損益計算書は、企業がどの程度利益を上げて、その利益を得るためにどのぐらい経費を使ったかという 会社の収益力を把握するための書類 です。損益計算書には項目が多数あり、さらにいくつもの計算が必要となってきます。

損益計算書

日々の記帳を欠かさず行っていないと誤った損益計算書を作成してしまい、正しい収益力を把握できなくなります。そうならないためにも起業初期から会計ソフトを活用し、正確な数字を出しましょう。

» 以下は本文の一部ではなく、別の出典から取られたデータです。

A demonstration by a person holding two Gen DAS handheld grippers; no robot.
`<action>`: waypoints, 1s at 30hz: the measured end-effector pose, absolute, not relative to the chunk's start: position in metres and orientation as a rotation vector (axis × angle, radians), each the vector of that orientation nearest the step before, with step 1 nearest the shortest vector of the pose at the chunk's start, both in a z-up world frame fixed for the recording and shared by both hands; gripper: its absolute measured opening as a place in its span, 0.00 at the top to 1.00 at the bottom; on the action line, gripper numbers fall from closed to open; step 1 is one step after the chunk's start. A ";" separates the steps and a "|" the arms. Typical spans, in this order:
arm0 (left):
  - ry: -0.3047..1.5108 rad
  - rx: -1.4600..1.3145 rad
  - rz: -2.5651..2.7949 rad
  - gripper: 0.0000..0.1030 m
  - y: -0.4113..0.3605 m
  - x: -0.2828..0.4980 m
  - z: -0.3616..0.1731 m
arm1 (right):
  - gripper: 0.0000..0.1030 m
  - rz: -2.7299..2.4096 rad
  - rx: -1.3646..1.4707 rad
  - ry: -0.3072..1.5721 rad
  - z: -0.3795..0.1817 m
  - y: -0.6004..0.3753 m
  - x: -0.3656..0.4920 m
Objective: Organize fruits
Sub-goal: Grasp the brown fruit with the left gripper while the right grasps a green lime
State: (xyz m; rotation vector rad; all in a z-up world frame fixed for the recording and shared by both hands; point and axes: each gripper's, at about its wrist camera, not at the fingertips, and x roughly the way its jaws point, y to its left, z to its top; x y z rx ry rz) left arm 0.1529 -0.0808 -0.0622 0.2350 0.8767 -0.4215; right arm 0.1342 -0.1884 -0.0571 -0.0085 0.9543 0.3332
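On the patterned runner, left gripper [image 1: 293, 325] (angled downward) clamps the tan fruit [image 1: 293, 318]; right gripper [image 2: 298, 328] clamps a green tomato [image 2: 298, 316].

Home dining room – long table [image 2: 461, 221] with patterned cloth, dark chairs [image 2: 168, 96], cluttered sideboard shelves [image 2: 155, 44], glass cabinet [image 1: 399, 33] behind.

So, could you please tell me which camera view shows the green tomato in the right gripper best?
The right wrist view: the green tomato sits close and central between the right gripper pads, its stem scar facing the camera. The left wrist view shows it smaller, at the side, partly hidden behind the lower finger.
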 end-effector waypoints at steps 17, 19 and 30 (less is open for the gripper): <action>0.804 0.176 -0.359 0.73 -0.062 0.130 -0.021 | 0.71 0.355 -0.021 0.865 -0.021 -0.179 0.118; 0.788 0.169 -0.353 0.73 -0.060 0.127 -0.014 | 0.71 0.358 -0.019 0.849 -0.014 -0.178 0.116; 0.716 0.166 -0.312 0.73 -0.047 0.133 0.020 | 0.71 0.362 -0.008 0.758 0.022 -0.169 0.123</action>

損益計算書はProfit and Loss Statementの略で、 「P/L」 とも呼ばれます。

損益計算書から読み解く事業上の注意点

1.当期純利益があるか

売上総利益(粗利)がプラスでも、最終的な利益(当期純利益)はマイナスで、結果的に赤字になってしまうケースがあります。 損益計算書できちんと当期純利益を把握 しておきましょう。

2.営業利益率は十分か

売上高に占める営業利益の割合=営業利益率が十分かどうかを見ます。 営業利益率はどれだけ効率的に稼げているかを示す指標 になるので、金額だけでなく割合をつかんで改善につなげます。

3.費用は適正か

キャッシュフロー計算書とは

キャッシュフロー計算書は、企業の事業活動における 現金の流れをまとめた書類 です。実際の現金の出入りが明確に分かるので、会社にどのぐらい資金があるのかを把握することができ、株主や投資家にとっても重要な情報になります。

キャッシュフロー計算書

キャッシュフロー計算書では、資金の流れを 「営業活動」「投資活動」「財務活動」 の3つに分けて表します。

キャッシュフロー計算書から読み解く事業上の注意点

1.営業キャッシュフローがプラスになっているか

当期純利益がプラスでも、この項目のマイナスが続くと倒産しかねません。 キャッシュフロー計算書で黒字倒産のリスク を見極めましょう。起業初期に黒字化するのは難しいことかもしれませんが、まずはキャッシュフロー計算書全体の残高が減り続けないように注意してみてください。

2.事業成長のための投資キャッシュフローがあるか

3.営業キャッシュフローの額が投資キャッシュフローより大きいか

決算書作成のために必要な書類3つ

01_総勘定元帳

すべての取引や経理処理を科目ごとに記載した元帳で、すべての会社で作成が義務づけられているものです。総勘定元帳には7年間の保管義務があることも覚えておきましょう。総勘定元帳は設立したばかりの会社でもかなりのボリュームになるため、手書きで用意するのは容易ではありません。会計ソフトを利用すると比較的簡単に作成できるのでお勧めです。なお、決算期にはこの総勘定元帳をもとにして貸借対照表や損益計算書などの決算書類が作成されます。

02_領収書綴り

経費の領収書などを日付順に綴じたもので、総勘定元帳と同様にすべての会社で作成が義務づけられています。7年間は保管しなくてはいけません。

03_勘定科目明細書

貸借対照表と損益計算書に記載されている勘定科目について、それぞれの収支の詳細を記載したものです。決算時にまとめて作成しようとすると膨大な時間がかかってしまうので、会計ソフトなどを利用して日々きちんと帳簿をつけておくと良いでしょう。科目明細書とも呼ばれ、確定申告書と併せて税務署に提出する書類でもあります。